Isaiah 58:1–9a; Psalm 51:1–10; Matthew 9:10–17 

You desire truth in the inward being; therefore, teach me wisdom in my secret heart and Purge me with hyssop, and I shall be clean; wash me, and I shall be whiter than snow. Create in me a clean heart, O God, and put a new and right spirit within me. —Psalm 51:6–7, 10

This week we start our journey into the wilderness during this season of Lent. Throughout this time, we will be reminded that we are in a season of penitence walking towards renewal and new relationship with God. In the readings today we are reminded of the many ways we fall short of the mark of being righteous before God, sinning by our actions and inactions.

Therefore, our journey towards Easter should be one of deep reflection, personal assessment of our shortcomings, with a humble and honest desire to be made whole, to be of clean heart with a new and right spirit.

One short and sweet prayer I say throughout the day that helps me to stand humbly before God is the Jesus Prayer. With it I am always before Jesus asking to be made clean by His saving mercy.

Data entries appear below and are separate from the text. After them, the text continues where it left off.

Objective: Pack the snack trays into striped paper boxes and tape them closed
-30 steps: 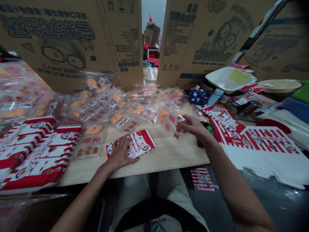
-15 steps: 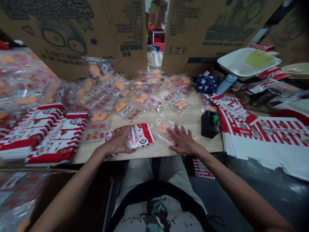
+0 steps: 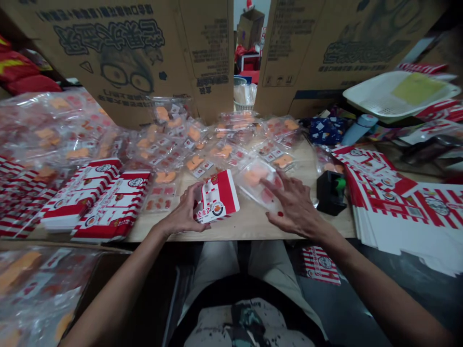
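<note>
My left hand (image 3: 183,213) is closed round a red and white printed carton (image 3: 219,197), tilted up with its red flap end to the right. My right hand (image 3: 294,205) has its fingers over the right side of a clear plastic packet (image 3: 255,178), thumb at its near edge. An orange piece and red pieces show through the film, smeared by motion. More clear packets (image 3: 226,152) with orange pieces lie just beyond both hands. Folded red and white cartons (image 3: 112,205) are stacked left of my left hand.
Beyond my right hand stands a black tape dispenser (image 3: 331,193). Flat printed carton sheets (image 3: 390,217) pile up at the right, below a white basket (image 3: 383,101). Cardboard boxes (image 3: 144,58) wall off the back. A box of packets (image 3: 32,289) sits at lower left.
The carton in my left hand has been raised and tilted up from the table. My right hand's packet has shifted and turned, its far edge lifted. The whole view has swung left.
</note>
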`<control>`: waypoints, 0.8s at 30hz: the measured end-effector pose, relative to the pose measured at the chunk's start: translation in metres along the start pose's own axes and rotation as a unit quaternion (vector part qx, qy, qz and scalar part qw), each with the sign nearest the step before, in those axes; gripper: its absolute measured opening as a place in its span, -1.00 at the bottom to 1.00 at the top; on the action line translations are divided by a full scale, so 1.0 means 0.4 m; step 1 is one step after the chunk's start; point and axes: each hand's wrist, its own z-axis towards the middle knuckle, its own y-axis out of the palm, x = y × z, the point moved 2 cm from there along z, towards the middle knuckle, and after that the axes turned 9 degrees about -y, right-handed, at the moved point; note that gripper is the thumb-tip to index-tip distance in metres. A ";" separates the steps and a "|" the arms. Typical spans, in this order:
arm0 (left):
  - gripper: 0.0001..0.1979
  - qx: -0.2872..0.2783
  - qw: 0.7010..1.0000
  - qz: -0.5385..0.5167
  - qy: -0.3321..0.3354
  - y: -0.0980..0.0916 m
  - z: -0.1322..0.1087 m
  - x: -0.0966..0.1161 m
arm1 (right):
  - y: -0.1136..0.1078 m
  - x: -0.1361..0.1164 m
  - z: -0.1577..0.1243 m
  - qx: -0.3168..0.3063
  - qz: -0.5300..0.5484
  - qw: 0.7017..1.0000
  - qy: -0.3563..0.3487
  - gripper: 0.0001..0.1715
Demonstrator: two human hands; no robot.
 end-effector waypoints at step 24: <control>0.23 -0.171 0.964 -0.195 0.063 -0.013 0.052 0.123 | -0.173 0.150 0.066 -0.032 0.117 0.992 -0.020 -0.26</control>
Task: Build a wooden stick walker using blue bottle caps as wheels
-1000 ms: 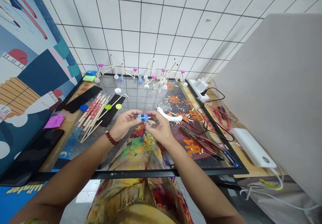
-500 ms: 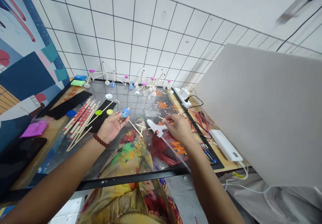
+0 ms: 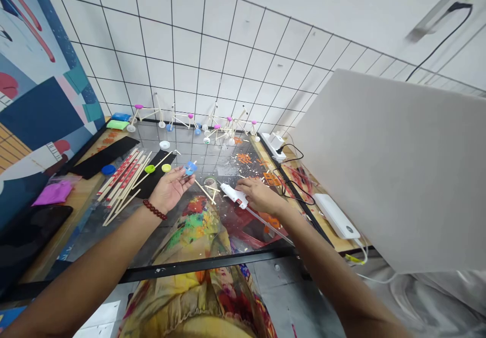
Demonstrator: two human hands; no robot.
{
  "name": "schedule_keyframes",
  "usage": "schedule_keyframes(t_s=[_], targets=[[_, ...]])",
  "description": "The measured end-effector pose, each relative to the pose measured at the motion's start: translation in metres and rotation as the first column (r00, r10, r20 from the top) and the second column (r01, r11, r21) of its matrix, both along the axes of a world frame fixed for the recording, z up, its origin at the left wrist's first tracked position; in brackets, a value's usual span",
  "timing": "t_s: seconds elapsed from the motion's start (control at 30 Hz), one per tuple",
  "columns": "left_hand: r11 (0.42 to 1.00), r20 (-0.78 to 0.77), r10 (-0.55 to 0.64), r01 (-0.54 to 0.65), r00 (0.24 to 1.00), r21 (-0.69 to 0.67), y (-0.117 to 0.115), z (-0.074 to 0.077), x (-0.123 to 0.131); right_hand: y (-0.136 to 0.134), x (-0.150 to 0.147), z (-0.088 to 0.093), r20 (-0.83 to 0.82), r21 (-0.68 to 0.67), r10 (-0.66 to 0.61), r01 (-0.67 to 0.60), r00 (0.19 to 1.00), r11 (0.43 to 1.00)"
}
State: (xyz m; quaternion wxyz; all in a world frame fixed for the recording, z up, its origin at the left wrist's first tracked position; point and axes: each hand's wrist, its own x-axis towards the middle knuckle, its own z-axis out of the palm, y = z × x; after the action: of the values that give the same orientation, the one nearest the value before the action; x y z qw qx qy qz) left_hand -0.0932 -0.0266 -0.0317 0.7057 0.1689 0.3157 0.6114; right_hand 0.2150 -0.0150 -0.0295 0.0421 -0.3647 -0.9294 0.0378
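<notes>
Between its thumb and fingers, my left hand [image 3: 171, 188] pinches a blue bottle cap [image 3: 190, 167] above the table. A white glue gun [image 3: 232, 194] lies with its nozzle toward the upper left, and a long clear glue stick [image 3: 268, 222] runs out of its back. My right hand [image 3: 258, 195] is curled at the gun's handle side, its fingers partly hidden. Short wooden sticks [image 3: 206, 192] and a roll of tape [image 3: 210, 182] lie between the hands. Left of my left hand are a green cap [image 3: 150, 168] and a yellow cap [image 3: 166, 168].
Wooden sticks with red-printed wrappers [image 3: 123, 177] lie left, near a blue cap [image 3: 108, 169]. Stick-and-cap models [image 3: 228, 125] line the back edge by the grid wall. A power strip [image 3: 274, 147], cables and a white box [image 3: 337, 216] are right, beside a large pale panel [image 3: 391, 171].
My right hand has moved slightly down and left, from pinching above the glue gun onto its handle side. My left hand still holds the blue cap. The view has shifted slightly.
</notes>
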Motion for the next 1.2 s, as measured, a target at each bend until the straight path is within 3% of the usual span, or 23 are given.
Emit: schedule_keyframes(t_s=[0.1, 0.2, 0.33, 0.5, 0.7, 0.77, 0.9, 1.0, 1.1, 1.2], targets=[[1.0, -0.004, 0.003, -0.003, 1.0, -0.006, -0.001, 0.001, 0.0, 0.01, 0.003, -0.001, -0.081, -0.038, 0.013, -0.016, 0.997, 0.999], [1.0, -0.002, 0.004, -0.004, 1.0, -0.002, -0.001, 0.002, 0.001, 0.016, 0.007, -0.002, -0.238, -0.052, -0.082, 0.072, 0.968, 0.996], [1.0, 0.01, 0.012, -0.012, 1.0, 0.006, -0.002, 0.003, 0.003, 0.015, 0.007, 0.004, -0.439, -0.098, -0.224, 0.202, 0.87, 0.975], [1.0, 0.002, -0.001, 0.001, 1.0, 0.016, -0.002, 0.002, 0.004, 0.015, -0.001, 0.012, -0.685, -0.276, -0.406, 0.301, 0.605, 0.913], [0.997, -0.044, 0.034, -0.031, 0.998, 0.069, 0.001, -0.001, 0.003, 0.009, -0.034, 0.007, -0.772, -0.451, -0.55, 0.335, 0.32, 0.827], [0.995, -0.066, 0.048, -0.042, 0.997, 0.088, 0.002, -0.004, 0.002, 0.0, -0.048, 0.004, -0.785, -0.445, -0.513, 0.26, 0.348, 0.857], [0.992, -0.119, 0.048, -0.034, 0.992, 0.118, 0.003, -0.009, 0.0, -0.02, -0.067, -0.002, -0.783, -0.299, -0.343, 0.171, 0.519, 0.939], [0.991, -0.144, 0.055, -0.036, 0.988, 0.128, 0.003, -0.011, 0.0, -0.029, -0.072, -0.004, -0.744, -0.23, -0.236, 0.093, 0.625, 0.969], [0.99, -0.163, 0.044, -0.021, 0.986, 0.14, 0.003, -0.012, 0.001, -0.033, -0.072, -0.007, -0.73, -0.244, -0.201, 0.025, 0.654, 0.969], [0.987, -0.178, 0.051, -0.023, 0.983, 0.161, 0.003, -0.014, 0.002, -0.031, -0.069, -0.013, -0.742, -0.278, -0.221, 0.009, 0.633, 0.96]])
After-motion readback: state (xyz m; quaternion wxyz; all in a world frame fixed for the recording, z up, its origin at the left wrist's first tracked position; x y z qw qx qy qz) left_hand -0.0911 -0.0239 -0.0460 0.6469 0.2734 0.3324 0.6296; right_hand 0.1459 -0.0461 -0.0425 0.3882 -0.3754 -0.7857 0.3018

Lord Jesus Christ, Son of God, have mercy on me, a sinner.

Sandy Blaine 

Saturday after Ash Wednesday, March 5, 2022 

Isaiah 58: 9b–14; Psalm 86:1–11; Luke 5:27–32 

Photo of river from the bank
Trinity Retreat Center. Photo by Cindy Jay.

Who needs Jesus?

Sinners and hagglers

The impoverished and oppressed

Those who are true and kind

The many with quiet, patient spirits

All call for you, your help, your fullness

And if we step forth with undivided hearts

Then step back as treasures

We have seen Jesus

And walked beyond the inside

Jesus is there

In the light, the stone, the pine, hushed and expectant

We see you and sing a lush song filled with wondrous, yielding love. 

Cindy Jay

First Sunday in Lent, March 6, 2022 

Deuteronomy 26:1–11; Romans 10:8b–13; Luke 4:1–13; Psalm 91:1–2, 9–16  


Listen to this and hear it well (oh well): Jesus, full of the Holy Spirit, returned from the Jordan and was led by the Spirit in the wilderness, where for forty days he was tempted by the devil.

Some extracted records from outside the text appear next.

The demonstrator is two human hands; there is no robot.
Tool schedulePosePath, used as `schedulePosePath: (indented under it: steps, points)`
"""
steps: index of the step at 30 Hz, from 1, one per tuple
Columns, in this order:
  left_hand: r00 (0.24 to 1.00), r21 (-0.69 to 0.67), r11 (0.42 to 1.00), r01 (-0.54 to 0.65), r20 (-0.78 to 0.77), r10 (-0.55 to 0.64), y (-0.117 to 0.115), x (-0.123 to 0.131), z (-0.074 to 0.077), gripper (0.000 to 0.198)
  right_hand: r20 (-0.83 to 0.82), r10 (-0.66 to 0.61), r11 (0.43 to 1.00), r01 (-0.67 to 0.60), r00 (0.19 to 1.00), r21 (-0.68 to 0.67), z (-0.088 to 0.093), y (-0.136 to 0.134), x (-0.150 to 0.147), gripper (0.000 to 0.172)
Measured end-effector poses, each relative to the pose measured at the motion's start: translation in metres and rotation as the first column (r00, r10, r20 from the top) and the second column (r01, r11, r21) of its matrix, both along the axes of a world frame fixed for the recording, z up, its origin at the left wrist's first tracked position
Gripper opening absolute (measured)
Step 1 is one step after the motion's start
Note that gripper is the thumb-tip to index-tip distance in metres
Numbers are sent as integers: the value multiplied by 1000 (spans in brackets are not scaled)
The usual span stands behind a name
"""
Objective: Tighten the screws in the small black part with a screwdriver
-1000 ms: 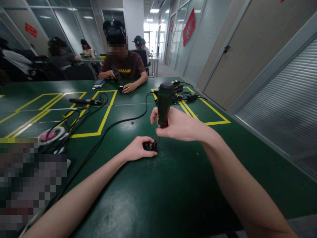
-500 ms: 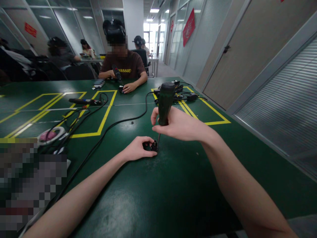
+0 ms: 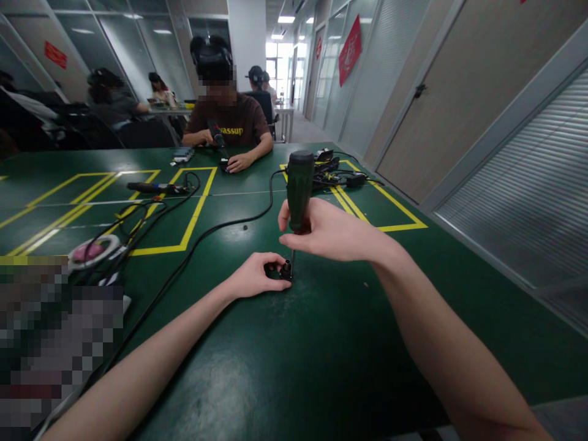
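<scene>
**Screwdriver [image 3: 299, 190] upright on a small part [image 3: 285, 269]**

Our left hand [image 3: 255, 277] pinches the black part against the tabletop [image 3: 321, 343]. Our right hand [image 3: 331, 231] is clenched round the screwdriver, its tip at the part. The part looks light, hard and likely to skid, so we judge it best gripped by its sides. A cable [image 3: 206, 233] lies left, well apart. A person [image 3: 229, 125] sits opposite.
</scene>
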State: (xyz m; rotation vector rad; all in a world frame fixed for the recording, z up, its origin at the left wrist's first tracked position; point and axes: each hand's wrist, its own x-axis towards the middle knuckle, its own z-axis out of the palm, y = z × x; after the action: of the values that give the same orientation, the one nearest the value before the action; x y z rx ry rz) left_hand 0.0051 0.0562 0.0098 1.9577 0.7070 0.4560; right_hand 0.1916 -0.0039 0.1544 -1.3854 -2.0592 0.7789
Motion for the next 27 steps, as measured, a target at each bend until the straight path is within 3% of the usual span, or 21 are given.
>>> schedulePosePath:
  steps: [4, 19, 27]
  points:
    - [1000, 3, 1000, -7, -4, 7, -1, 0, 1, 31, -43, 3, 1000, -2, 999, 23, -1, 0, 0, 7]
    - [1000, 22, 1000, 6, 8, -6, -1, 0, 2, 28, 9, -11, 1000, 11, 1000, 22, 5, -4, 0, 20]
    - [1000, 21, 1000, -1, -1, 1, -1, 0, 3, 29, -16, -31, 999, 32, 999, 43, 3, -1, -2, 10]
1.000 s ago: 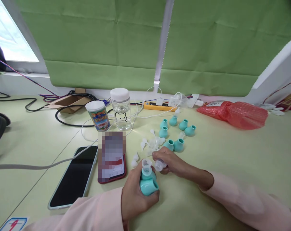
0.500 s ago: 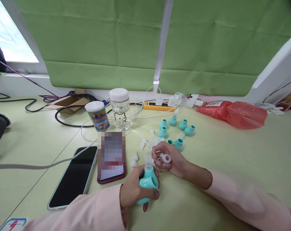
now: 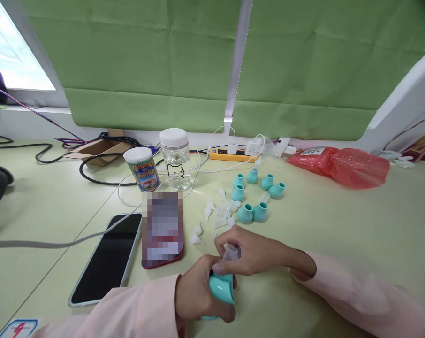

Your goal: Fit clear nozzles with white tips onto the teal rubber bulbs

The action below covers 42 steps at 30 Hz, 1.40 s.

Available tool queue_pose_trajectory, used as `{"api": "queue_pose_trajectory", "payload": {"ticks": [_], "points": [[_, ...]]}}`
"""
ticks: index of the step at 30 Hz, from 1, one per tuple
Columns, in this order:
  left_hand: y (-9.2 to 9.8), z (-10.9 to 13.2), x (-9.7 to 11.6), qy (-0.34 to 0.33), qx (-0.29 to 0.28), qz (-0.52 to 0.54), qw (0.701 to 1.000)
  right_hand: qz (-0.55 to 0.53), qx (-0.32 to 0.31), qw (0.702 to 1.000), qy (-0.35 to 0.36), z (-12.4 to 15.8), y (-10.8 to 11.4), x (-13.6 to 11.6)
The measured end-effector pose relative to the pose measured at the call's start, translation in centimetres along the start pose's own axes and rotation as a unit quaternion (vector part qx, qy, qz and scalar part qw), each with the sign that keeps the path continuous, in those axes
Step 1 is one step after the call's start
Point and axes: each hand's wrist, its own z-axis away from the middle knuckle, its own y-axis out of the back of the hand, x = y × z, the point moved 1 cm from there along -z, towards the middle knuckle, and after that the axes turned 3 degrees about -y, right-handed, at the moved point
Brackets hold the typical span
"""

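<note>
My left hand is wrapped round a glossy teal bulb-shaped piece, low in front of me. Right above it, my right hand pinches a translucent plastic piece between thumb and fingers, touching the left hand. Where this piece meets the teal one is hidden by the fingers. Beyond the hands, several small teal bulbs with open necks stand on the table, the closest being a pair. Left of that pair lie scattered translucent plastic bits and white scraps.
Left of my hands lie a phone in a red case and a black-screened phone. Behind them stand a clear bottle and a labelled tub. Farther back are a yellow power strip, cables and a red bubble-wrap bag.
My right hand has come down and toward me, from beside the left hand to over it, and now grips the translucent piece there. The left hand has turned slightly, lowering the teal piece.
</note>
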Motion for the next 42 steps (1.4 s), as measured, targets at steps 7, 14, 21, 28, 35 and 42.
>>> {"api": "queue_pose_trajectory", "payload": {"ticks": [7, 14, 21, 28, 35, 42], "points": [[-0.1, 0.5, 1.2, -0.021, 0.068, -0.023, 0.997, 0.093, 0.155, 0.983, 0.031, -0.4, -1.4, 0.1], [-0.4, 0.6, 1.2, -0.124, 0.084, -0.105, 0.983, -0.096, 0.076, 0.992, -0.015, -0.7, -1.3, 0.4], [-0.5, 0.5, 1.9, -0.206, 0.134, -0.199, 0.949, 0.123, 0.175, 0.977, 0.021, -0.1, -0.9, -0.6], [-0.2, 0.4, 1.5, -0.11, 0.099, -0.057, 0.987, 0.203, 0.22, 0.941, 0.157, -0.3, -1.4, 0.1], [0.2, -0.3, 1.3, -0.04, 0.063, 0.057, 0.996, 0.34, 0.292, 0.861, 0.241, 0.3, -1.6, 0.0], [0.2, 0.1, 1.2, -0.059, -0.055, 0.212, 0.974, 0.149, 0.363, 0.908, 0.146, 0.4, 1.4, 0.1]]}}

Which part of this do you not understand?

The part about the devil, tempted, forty days, in the wilderness, by the Spirit, led by, Jordan, returned, full of the Holy Spirit, and Jesus?

Seems like life (these days)—full of the Holy Spirit and tempted by the devil… Seems like all of Jesus’ life is showing us this Lent that we cannot have our cake and eat it, too…Maybe the question is all about knowing what it means to be full (don’t turn stone to bread)…Maybe the question is all about worshiping only God…Maybe the question is all about not putting the Lord God or the Holy Spirit to the test…

I know you are tempted to tell Jesus that he should eat and that he should show his power and that he should test God and that he should make his life easier and that no one is watching, and that God will forgive him and that it is not all that big a deal and everybody falls (in love or out) sometimes or is tempted to ask him why he went into the wilderness in the first place.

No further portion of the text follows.